### Exercise requirements
Your response should consist of the entire listing, transcribed exactly, with every image left out.

———

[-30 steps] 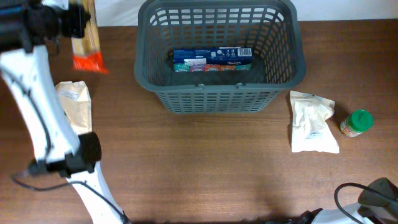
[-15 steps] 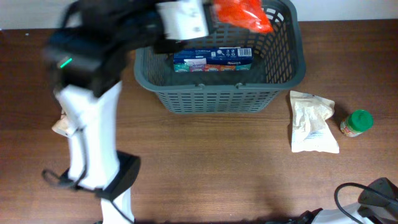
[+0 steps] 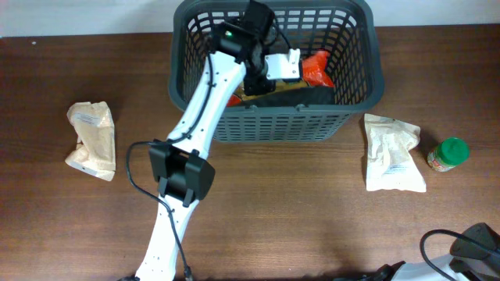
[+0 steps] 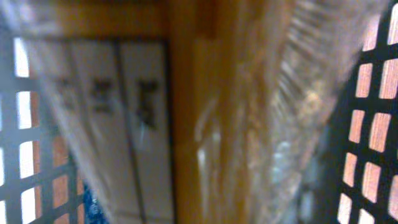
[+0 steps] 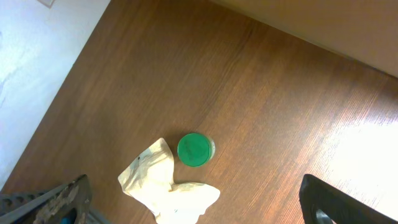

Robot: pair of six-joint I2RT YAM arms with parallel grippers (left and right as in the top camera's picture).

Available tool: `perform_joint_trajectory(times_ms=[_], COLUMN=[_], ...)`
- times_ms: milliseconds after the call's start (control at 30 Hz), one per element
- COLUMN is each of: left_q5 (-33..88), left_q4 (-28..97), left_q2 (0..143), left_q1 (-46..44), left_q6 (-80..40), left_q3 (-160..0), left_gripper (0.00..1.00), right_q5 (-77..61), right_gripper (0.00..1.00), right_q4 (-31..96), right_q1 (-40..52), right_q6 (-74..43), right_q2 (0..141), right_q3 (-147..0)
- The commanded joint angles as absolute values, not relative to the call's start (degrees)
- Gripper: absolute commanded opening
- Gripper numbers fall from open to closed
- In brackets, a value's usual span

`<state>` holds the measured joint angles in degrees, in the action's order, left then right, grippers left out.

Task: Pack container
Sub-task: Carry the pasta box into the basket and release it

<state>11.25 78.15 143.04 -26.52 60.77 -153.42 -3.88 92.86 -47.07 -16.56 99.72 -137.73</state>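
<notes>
Lab-like robot bench: wooden table (image 3: 281, 203), white backdrop (image 3: 437, 12), trailing cable (image 3: 424, 243)

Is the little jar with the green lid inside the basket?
No, the jar stands on the table, right of the basket, next to the white pouch.

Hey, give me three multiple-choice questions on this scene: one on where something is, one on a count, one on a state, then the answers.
1. Where is the left pincer? A parked at the near edge; B hovering far right; C inside the basket.
2. How many pale pouches lie on the table? A one; B two; C four.
3. The jar is: A capped; B lidless; C crushed.
Answers: 1 C, the arm reaches down within the basket walls. 2 B, the left pouch and the right pouch flank the basket. 3 A, its green lid sits on top.
</notes>
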Motion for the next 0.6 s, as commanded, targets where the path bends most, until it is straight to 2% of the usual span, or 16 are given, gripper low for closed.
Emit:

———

### Written reply
[-30 steps] 
[-15 steps] 
[+0 steps] 
[+0 steps] 
[+0 steps] 

Robot: pair of six-joint I2RT YAM arms with parallel grippers (left and right as in the top camera's picture).

Available tool: `perform_joint_trajectory(times_ms=[_], COLUMN=[_], ...)`
- times_ms: milliseconds after the call's start (control at 30 Hz), one per element
- COLUMN is each of: left_q5 (-33..88), left_q4 (-28..97), left_q2 (0..143), left_q1 (-46..44), left_q6 (-80..40), left_q3 (-160..0), left_gripper (0.00..1.00), right_q5 (-77..61), right_gripper (0.00..1.00), right_q4 (-31..96), right_q1 (-40..52), right_q6 (-74..43), right_q2 (0..141), right_q3 (-147..0)
- The commanded joint angles as absolute values, not relative to the call's start (degrees)
- Gripper: absolute commanded opening
- Gripper numbers fall from open to closed
- In brackets, a value's usual span

`<state>` holds the measured joint angles in degrees, in the action's order, left then right, grippers left out.

Task: Pack container
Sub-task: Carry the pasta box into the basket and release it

<state>11.25 78.15 143.04 -26.52 60.77 -153.42 -3.88 92.86 -47.07 -16.56 99.72 -137.73</state>
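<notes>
Lab-like robot bench: wooden table (image 3: 281, 203), white backdrop (image 3: 437, 12), trailing cable (image 3: 424, 243)

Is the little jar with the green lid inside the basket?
No, the jar stands on the table, right of the basket, next to the white pouch.

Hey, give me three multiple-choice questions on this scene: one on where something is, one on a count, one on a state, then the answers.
1. Where is the left pincer? A parked at the near edge; B hovering far right; C inside the basket.
2. How many pale pouches lie on the table? A one; B two; C four.
3. The jar is: A capped; B lidless; C crushed.
Answers: 1 C, the arm reaches down within the basket walls. 2 B, the left pouch and the right pouch flank the basket. 3 A, its green lid sits on top.
</notes>
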Motion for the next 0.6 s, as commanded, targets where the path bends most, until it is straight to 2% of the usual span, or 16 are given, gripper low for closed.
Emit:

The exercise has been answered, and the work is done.